*Problem:* Pictures aside, every line of the listing should be given again exactly.

*Information supplied:*
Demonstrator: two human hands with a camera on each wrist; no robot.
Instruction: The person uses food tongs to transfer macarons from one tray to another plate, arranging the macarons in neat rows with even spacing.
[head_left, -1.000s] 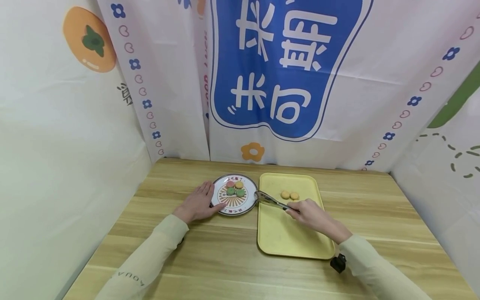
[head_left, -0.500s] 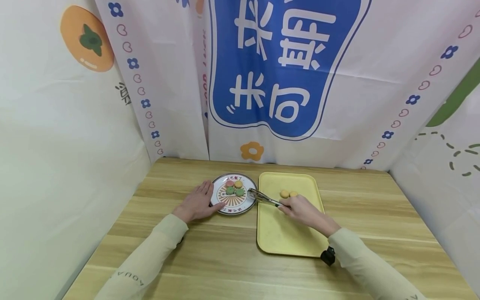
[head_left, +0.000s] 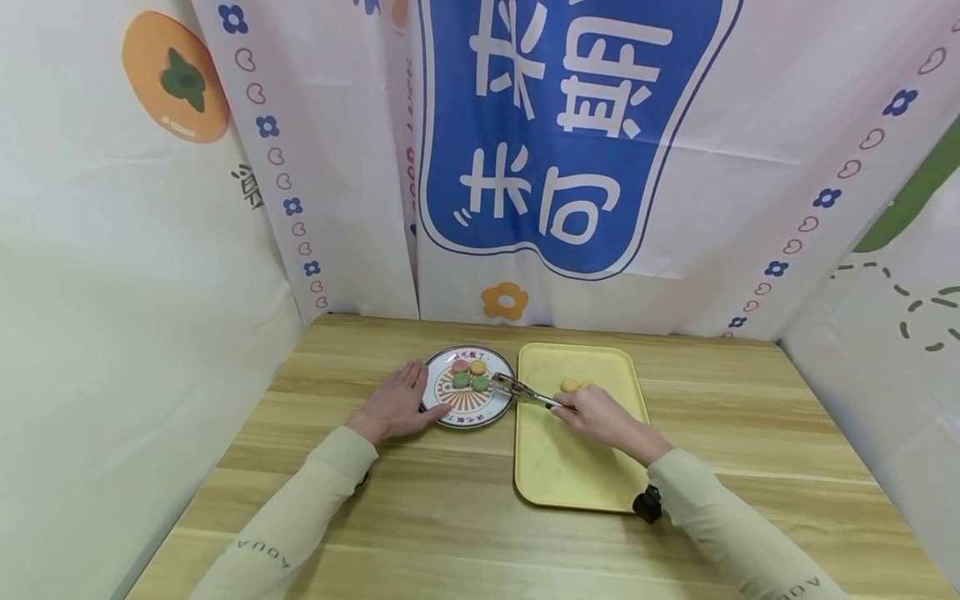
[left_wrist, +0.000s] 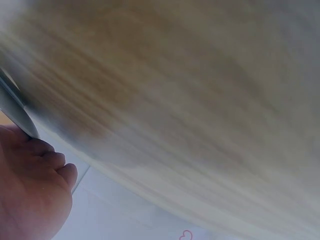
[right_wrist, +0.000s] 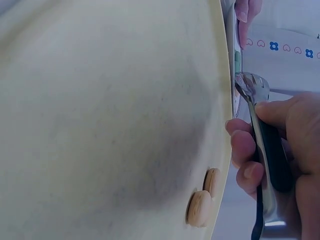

*Exercise response:*
Demonstrator: two human hands with a camera on each wrist; no robot.
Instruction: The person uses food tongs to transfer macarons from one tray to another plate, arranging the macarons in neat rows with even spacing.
[head_left, -1.000s] 
[head_left, -0.500s] 
[head_left, +0.000s] 
[left_wrist, +0.000s] 
[right_wrist, +0.000s] 

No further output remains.